### WORK ITEM
Would you return the lines that run from the start of the data below to the line with "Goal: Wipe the", both included, exactly as written and without pictures?

== DATASET EXCERPT ==

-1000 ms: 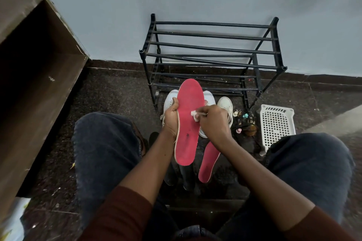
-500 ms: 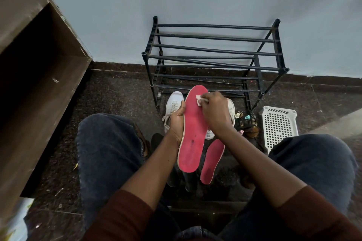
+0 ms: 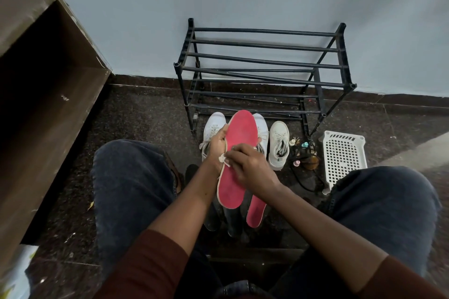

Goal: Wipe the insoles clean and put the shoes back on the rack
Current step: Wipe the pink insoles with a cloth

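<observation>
We're holding the pink insole [image 3: 243, 128] up off the floor between our knees, toe end pointing at the rack [image 3: 264, 63]. The left hand [image 3: 217, 144] is gripping it, fingers curled round its left edge about midway. The right hand [image 3: 251, 168] is pinching a small white wipe [image 3: 223, 159] and pressing it onto the face near that same edge.

Handling, as we're judging it: light, thin and flexible. It's likely bowing under wipe pressure, so we're backing it from behind and taking hold at the mid edge, not the tips. The surface is looking matte, not slippery. It's not fragile, but the pale rim is looking worn, so we're going easy there.

The second insole [image 3: 255, 211] is lying lower down, just beside the held one, with its upper part covered by our right wrist. The white shoes [image 3: 279, 145] are sitting on the floor in front of the rack, none on it yet.

What we're not seeing:
- The middle shoe is mostly hiding behind the held insole.
- The left fingertips are out of sight behind it.
- The wipe is mostly buried under the right fingers, so we can't tell its size or how dirty it is.
- The dark shapes [image 3: 211, 221] under the insoles may be footwear, but we can't tell.
- The small clutter [image 3: 305, 153] beside the white basket [image 3: 343, 153] is too small to identify.
</observation>
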Demonstrator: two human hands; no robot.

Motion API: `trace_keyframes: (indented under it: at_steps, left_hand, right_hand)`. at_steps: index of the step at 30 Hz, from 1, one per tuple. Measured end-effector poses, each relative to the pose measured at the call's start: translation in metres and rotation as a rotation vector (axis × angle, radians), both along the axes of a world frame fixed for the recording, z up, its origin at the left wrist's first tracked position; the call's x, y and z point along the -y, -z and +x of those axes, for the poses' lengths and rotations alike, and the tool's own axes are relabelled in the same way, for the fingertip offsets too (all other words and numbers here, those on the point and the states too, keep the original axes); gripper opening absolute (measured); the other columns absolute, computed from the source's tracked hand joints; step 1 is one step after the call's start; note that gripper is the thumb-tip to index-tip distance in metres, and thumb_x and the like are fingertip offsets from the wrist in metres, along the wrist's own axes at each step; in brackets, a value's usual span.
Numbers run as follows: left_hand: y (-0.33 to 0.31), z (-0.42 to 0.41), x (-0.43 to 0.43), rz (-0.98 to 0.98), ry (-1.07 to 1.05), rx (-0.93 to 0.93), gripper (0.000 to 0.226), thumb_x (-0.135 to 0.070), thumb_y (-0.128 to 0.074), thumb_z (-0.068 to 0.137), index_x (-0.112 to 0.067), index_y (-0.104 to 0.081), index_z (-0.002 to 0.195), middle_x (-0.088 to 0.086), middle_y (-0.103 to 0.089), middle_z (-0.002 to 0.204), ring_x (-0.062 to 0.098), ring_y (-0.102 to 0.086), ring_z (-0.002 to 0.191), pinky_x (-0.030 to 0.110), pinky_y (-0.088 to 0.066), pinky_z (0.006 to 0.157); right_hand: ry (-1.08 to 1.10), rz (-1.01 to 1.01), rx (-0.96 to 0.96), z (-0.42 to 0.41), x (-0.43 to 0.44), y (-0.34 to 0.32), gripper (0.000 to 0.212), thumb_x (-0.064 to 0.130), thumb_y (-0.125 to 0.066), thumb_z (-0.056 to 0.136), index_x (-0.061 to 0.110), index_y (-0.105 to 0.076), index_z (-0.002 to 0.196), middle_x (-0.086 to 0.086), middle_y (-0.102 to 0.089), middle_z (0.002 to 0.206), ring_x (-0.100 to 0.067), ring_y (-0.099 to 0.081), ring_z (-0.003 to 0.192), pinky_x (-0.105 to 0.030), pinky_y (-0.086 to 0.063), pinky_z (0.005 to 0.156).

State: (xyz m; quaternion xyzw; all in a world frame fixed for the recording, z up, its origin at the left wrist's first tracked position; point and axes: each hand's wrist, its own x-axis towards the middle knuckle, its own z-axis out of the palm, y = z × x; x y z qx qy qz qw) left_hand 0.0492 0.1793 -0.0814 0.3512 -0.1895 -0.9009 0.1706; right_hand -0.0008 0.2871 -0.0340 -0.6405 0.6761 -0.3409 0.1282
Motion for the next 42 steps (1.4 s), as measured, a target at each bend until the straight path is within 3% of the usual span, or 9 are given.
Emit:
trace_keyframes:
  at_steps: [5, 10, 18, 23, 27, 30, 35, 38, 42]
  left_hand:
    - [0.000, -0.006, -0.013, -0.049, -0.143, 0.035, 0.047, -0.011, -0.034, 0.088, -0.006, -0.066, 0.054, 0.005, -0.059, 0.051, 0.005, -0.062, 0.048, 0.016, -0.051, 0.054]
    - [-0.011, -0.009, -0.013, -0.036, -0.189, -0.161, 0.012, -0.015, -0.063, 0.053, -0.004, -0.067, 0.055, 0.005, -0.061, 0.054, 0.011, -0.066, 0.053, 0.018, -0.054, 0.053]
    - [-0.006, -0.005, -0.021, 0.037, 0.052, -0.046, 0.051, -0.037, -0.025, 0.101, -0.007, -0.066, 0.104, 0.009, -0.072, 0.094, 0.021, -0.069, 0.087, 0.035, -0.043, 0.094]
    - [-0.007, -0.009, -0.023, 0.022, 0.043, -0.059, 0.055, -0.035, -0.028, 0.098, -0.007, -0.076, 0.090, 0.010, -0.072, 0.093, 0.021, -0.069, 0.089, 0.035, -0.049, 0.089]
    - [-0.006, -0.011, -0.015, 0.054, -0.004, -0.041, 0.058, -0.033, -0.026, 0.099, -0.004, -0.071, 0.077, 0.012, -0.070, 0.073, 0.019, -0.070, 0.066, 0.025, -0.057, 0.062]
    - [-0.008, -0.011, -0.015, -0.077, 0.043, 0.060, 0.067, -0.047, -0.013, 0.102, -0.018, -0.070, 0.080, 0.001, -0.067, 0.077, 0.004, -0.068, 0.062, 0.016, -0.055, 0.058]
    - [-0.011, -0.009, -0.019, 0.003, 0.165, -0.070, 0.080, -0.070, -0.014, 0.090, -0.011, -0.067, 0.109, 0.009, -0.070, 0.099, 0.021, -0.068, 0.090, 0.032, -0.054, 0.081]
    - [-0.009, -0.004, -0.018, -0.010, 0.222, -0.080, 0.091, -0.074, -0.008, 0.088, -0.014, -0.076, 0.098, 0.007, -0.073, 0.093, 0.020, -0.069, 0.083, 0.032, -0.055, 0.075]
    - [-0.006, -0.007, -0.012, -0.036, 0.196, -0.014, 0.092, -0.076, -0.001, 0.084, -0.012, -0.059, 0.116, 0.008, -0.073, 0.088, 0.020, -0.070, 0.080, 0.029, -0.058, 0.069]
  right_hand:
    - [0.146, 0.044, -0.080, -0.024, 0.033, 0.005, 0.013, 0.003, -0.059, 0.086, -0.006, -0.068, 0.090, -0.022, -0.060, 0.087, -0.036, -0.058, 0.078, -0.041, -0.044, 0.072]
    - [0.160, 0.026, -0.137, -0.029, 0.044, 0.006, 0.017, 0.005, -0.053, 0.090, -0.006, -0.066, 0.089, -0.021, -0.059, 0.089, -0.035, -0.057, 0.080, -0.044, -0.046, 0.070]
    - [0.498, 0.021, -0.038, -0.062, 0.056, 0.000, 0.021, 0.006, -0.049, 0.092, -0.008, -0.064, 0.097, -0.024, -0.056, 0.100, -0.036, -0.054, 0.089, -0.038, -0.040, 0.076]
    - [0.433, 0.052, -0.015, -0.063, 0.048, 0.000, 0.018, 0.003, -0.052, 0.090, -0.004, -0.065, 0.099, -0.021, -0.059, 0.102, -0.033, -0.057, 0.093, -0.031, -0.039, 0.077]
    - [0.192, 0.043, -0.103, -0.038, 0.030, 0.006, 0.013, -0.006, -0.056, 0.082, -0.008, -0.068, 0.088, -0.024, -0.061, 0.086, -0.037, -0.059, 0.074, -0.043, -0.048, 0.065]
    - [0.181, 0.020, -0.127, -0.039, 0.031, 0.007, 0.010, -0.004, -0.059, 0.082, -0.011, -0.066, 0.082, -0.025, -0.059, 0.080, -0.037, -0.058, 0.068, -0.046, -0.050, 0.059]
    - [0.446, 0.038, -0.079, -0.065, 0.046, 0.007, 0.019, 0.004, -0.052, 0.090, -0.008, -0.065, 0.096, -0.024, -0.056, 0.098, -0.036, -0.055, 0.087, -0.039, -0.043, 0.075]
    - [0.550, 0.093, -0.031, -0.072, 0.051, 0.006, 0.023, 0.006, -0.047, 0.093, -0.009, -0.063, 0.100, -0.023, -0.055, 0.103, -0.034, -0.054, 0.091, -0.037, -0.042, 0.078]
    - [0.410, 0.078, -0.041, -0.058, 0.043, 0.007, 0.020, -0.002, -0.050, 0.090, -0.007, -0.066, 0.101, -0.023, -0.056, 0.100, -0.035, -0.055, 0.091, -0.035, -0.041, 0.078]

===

### SOLUTION TO THIS PROBLEM
-1000 ms: 
-500 ms: 
+0 ms: 

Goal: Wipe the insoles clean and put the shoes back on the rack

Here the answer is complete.